Development of a multiphysics stochastic modelling for liquid scintillation measurements
The Bureau international des poids et mesures (BIPM) is developing a new transfer instrument named the "Extension of the International Reference System" (ESIR), based on the Triple-to-Double Coincidence Ratio (TDCR) method of liquid scintillation counting with a specific instrumentation comprising three photomultipliers. The aim is to enable international comparisons of pure beta radionuclides, certain radionuclides that decay by electron capture, and to facilitate international comparisons of alpha emitting radionuclides.
The TDCR method is a primary activity measurement technique used in national laboratories. For the activity determination, its application relies on the construction of a model of light emission requiring knowledge of the energy deposited in the liquid scintillator. Depending on the decay scheme, the combination of different deposited energies can be complex, particularly when it results from electronic rearrangement following electron capture decay. The stochastic approach of the RCTD model is applied by randomly sampling the different ionizing radiation emissions following a radioactive decay. The recent addition of modules for automatically reading nuclear data (such as those available in the Table des Radionucléides) in radiation/matter simulation codes (PENELOPE, GEANT4), means that all possible combinations can be rigorously taken into account. The stochastic approach makes it possible to consider the actual energy deposited in the liquid scintillation vial, taking into account interactions in the instrumentation as a whole.
The aim of this thesis is to develop a multiphysics stochastic approach using the GEANT4 radiation/matter simulation code, to be applied in particular to the BIPM's ESIR system. The choice of the Geant4 code offers the possibility of integrating the transport of ionizing particles and scintillation photons.

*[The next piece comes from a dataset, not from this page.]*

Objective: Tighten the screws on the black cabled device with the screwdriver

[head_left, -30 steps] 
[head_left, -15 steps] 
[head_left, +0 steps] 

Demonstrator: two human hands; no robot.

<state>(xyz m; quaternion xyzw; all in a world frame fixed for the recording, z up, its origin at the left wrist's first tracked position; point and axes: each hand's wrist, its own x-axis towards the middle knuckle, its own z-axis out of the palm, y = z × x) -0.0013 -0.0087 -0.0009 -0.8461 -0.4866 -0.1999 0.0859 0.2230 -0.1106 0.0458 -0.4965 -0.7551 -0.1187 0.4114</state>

This development is of great interest for radioactivity metrology, with the aim of ensuring metrological traceability to a larger number of radionuclides with the BIPM's ESIR system. The thesis will be carried out in collaboration with the Commissariat à l'Energie Atomique et aux Energies Alternatives (CEA), which already has experience in developing a stochastic model with the GEANT4 code for its instrumentation dedicated to the TDCR method at the Laboratoire National Henri Becquerel (LNE-LNHB).